▶ _What needs to be done_: From the first line to the last, print the data exactly.

Data section START

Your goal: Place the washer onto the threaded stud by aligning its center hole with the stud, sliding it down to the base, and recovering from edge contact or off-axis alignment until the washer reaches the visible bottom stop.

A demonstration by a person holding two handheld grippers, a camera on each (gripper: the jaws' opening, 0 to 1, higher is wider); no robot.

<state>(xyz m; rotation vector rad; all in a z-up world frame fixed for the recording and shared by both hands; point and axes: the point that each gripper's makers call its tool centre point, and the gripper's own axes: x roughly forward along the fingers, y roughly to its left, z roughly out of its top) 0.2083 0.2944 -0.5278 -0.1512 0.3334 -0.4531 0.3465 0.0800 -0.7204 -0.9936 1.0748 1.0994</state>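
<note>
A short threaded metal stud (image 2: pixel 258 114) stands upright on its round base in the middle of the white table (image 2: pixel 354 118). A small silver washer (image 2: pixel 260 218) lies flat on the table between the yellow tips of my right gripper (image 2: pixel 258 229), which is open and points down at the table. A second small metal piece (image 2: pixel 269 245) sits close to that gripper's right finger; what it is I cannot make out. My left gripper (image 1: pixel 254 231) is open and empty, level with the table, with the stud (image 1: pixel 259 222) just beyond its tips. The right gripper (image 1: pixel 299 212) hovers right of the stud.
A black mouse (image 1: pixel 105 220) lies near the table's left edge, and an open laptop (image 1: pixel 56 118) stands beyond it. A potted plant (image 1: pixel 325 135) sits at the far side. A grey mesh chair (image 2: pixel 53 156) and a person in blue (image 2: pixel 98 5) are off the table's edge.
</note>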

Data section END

▶ _Exercise answer_:
Your goal: Place the washer onto the threaded stud by aligning its center hole with the stud, sliding it down to the base, and recovering from edge contact or off-axis alignment until the washer reaches the visible bottom stop.

A demonstration by a person holding two handheld grippers, a camera on each (gripper: the jaws' opening, 0 to 1, higher is wider); no robot.

<state>(xyz m; rotation vector rad; all in a z-up world frame fixed for the recording and shared by both hands; point and axes: the point that each gripper's makers call its tool centre point, and the gripper's own axes: x roughly forward along the fingers, y roughly to its left, z roughly out of its top) 0.2083 0.2944 -0.5278 -0.1512 0.3334 -0.4531 0.3465 0.0800 -0.7204 -0.9936 1.0748 1.0994</state>
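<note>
A short threaded metal stud (image 2: pixel 258 114) stands upright on its round base in the middle of the white table (image 2: pixel 354 118). A small silver washer (image 2: pixel 260 218) lies flat on the table between the yellow tips of my right gripper (image 2: pixel 258 229), which is open and points down at the table. A second small metal piece (image 2: pixel 269 245) sits close to that gripper's right finger; what it is I cannot make out. My left gripper (image 1: pixel 254 231) is open and empty, level with the table, with the stud (image 1: pixel 259 222) just beyond its tips. The right gripper (image 1: pixel 299 212) hovers right of the stud.
A black mouse (image 1: pixel 105 220) lies near the table's left edge, and an open laptop (image 1: pixel 56 118) stands beyond it. A potted plant (image 1: pixel 325 135) sits at the far side. A grey mesh chair (image 2: pixel 53 156) and a person in blue (image 2: pixel 98 5) are off the table's edge.
</note>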

Work on this exercise is complete.